My dad had a life insurance policy.  He paid the premium, every pay period.  I’m sure he paid more over time than the policy was worth.  Actually it’s the same policy I have.  I remember when he filled out the “beneficiaries” form, him saying 90% would go to my mom and 10% to me.  We joked about it.  At the time his death was probably 20 years away.  I never thought this day would actually come. A few months ago, my mom and I received letters saying we were his beneficiaries.  And we had to fill out a form and mail it back to cash the policy in.  My mom did it, and got her check.  I just couldn’t.  let the envelope sit, and sit, and sit.  Finally I opened it.  The letter began “we are sorry for your loss”–and somehow, curiously, that little touch of humanity made me feel so much better.  I filled the form out today.  I still have to mail it. It all made me very sad.  I still remember like yesterday us joking about the 90% and 10%.  I don’t want any money.  I just want to see my dad with his grandbabies. Yesterday was the third anniversary of my great-uncle’s death.  He lived to be 93 and met his great grandchildren.  My family’s WhatsApp group is blowing up with tributes, etc.  I wonder what it would have been like to have my dad until he was 93, until I was older myself.

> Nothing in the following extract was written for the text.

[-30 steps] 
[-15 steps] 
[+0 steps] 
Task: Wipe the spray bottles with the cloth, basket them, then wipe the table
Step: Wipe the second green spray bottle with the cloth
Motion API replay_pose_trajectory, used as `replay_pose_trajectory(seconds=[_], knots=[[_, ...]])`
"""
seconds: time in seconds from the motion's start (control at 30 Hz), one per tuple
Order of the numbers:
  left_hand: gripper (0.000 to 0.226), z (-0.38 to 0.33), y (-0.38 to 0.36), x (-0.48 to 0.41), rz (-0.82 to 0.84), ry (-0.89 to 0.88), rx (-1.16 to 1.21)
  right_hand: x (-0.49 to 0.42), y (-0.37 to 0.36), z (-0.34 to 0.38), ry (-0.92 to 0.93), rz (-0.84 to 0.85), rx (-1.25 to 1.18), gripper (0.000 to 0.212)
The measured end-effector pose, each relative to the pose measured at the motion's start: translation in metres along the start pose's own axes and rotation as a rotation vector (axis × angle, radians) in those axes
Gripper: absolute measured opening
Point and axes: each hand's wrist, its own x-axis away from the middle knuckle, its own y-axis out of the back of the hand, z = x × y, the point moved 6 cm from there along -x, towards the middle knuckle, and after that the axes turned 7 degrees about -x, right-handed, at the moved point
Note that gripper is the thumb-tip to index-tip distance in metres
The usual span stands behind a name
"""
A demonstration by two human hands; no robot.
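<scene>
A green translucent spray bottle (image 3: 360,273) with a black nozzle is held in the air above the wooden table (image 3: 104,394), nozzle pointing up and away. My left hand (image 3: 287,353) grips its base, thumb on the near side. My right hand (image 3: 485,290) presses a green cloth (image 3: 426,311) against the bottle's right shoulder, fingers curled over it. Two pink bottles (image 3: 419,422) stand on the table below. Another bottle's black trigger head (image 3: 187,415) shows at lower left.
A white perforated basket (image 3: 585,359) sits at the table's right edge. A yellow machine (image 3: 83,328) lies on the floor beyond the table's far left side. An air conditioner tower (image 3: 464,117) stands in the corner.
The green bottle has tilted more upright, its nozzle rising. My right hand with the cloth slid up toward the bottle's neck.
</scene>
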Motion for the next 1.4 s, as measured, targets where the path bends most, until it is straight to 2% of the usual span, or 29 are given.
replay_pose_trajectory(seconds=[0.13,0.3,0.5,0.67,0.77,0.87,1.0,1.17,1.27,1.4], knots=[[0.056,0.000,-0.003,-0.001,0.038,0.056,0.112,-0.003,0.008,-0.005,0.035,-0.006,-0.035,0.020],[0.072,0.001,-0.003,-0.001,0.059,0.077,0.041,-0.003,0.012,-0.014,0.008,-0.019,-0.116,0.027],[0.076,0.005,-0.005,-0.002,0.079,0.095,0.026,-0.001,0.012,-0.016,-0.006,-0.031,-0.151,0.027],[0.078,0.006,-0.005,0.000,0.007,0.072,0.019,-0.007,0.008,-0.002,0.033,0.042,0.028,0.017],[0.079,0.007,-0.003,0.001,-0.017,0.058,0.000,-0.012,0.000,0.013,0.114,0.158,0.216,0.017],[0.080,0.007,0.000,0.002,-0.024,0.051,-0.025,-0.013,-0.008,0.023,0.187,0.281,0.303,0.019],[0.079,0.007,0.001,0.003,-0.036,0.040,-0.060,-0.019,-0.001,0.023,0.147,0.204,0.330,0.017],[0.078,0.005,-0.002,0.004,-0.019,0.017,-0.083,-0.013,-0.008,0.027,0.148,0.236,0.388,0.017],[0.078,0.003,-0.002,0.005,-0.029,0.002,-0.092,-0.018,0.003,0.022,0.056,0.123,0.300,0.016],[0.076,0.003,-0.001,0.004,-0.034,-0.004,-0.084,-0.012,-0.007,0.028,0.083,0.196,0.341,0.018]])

My boss’s dad died a couple of weeks ago.  She’s my age.  It really brought back a lot of bad memories.  He had a nice death though; he never suffered with dementia or indignities or the loss of independence, and it was over in an instant.  After seeing my dad I didn’t think a “good” death was possible.  I wish he had one, but I guess death is as random and often as unfair as life is.

Canceling my dad’s cell phone

I finally pulled the plug and did it last weekend.

The Verizon customer service representative just kept giving me offers trying to get me to keep the line active, even after I’d explained that my father had passed and we simply did not need his phone line any more, for any reason. She kept telling me that she didn’t mean to be disrespectful, so it must be some tasteless, tacky company policy that the service reps just have to keep pushing.

It turned out her own stepfather had passed a few weeks ago. She seemed a lot older than me. I have a colleague in his sixties who said he had just come from visiting his parents in New York. I know I am hardly the only person in the world without a father, but sometimes I can’t help wondering why me.

And after seeing what I saw, I live with this dread that there is nothing standing between me and the same thing that befell my father. That I could get cancer tomorrow. It frightens me.

Cough cough

I am finally (three weeks since I got sick and three doses of antibiotic later) starting to feel a little better.

I feel tired these days. And I miss my old life. In the space of maybe 2.5 years I went from single with healthy working parents, to a married parent myself, with ill parents, and a spouse who isn’t around due to his job. It has been a difficult and rough transition that has turned my hair gray. I miss not having responsibility and obligations. I look wistfully at the trajectories of other people who had time to fall in love slowly and sweetly, savor marriage, have kids, have their kids know their grandparents, and then in their 50s had to deal with the things I am dealing with now.

I suppose there will always be people who have it better, and worse. All you can do is focus on yourself and on today.